- PROBLEM DETAILS: Before printing, remove every picture; then print the lines below exactly, from the first line through the line containing "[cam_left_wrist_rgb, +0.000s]".

- RAW DATA:
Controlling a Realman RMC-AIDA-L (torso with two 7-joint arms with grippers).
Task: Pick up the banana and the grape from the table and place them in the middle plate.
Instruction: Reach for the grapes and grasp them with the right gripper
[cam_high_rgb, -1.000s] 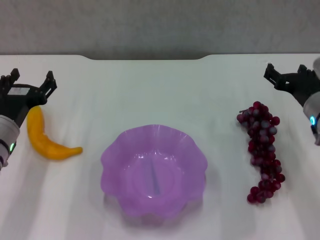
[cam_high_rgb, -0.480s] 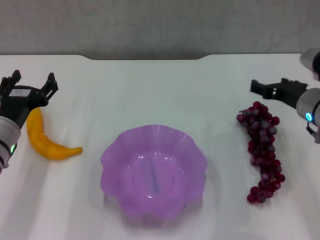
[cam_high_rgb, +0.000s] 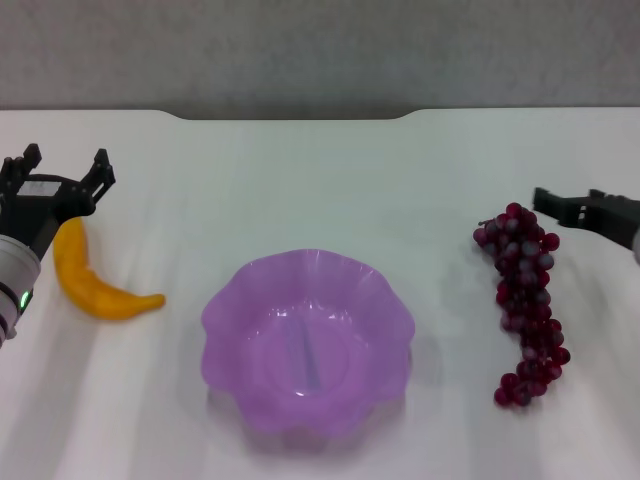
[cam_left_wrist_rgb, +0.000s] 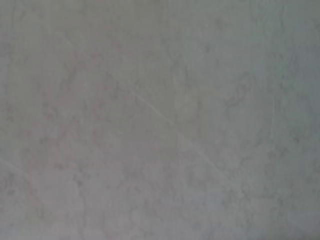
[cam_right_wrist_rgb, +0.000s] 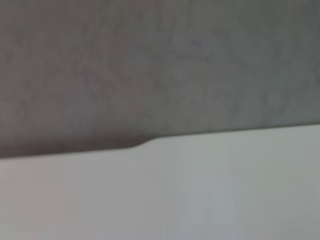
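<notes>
The yellow-orange banana lies at the left of the white table, its dark tip pointing toward the plate. My left gripper hovers open over the banana's far end, nothing between its fingers. The purple scalloped middle plate sits empty at the centre front. A long bunch of dark-red grapes lies on the right. My right gripper reaches in from the right edge, just right of the bunch's top; its fingers look open and hold nothing. Neither wrist view shows fruit or fingers.
A grey wall runs behind the table's far edge, which has a shallow notch in the middle. The right wrist view shows that table edge and wall; the left wrist view shows only a plain grey surface.
My right gripper has dropped from behind the grapes to beside the top of the bunch and drawn back toward the right edge. The left gripper and both fruits have stayed put.
</notes>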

- COMPLETED TASK:
Controlling a Realman RMC-AIDA-L (torso with two 7-joint arms with grippers).
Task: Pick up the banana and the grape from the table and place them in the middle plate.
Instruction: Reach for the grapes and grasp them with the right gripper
[cam_high_rgb, -1.000s] 
[cam_high_rgb, -0.480s] 
[cam_high_rgb, +0.000s] 
[cam_left_wrist_rgb, +0.000s] 

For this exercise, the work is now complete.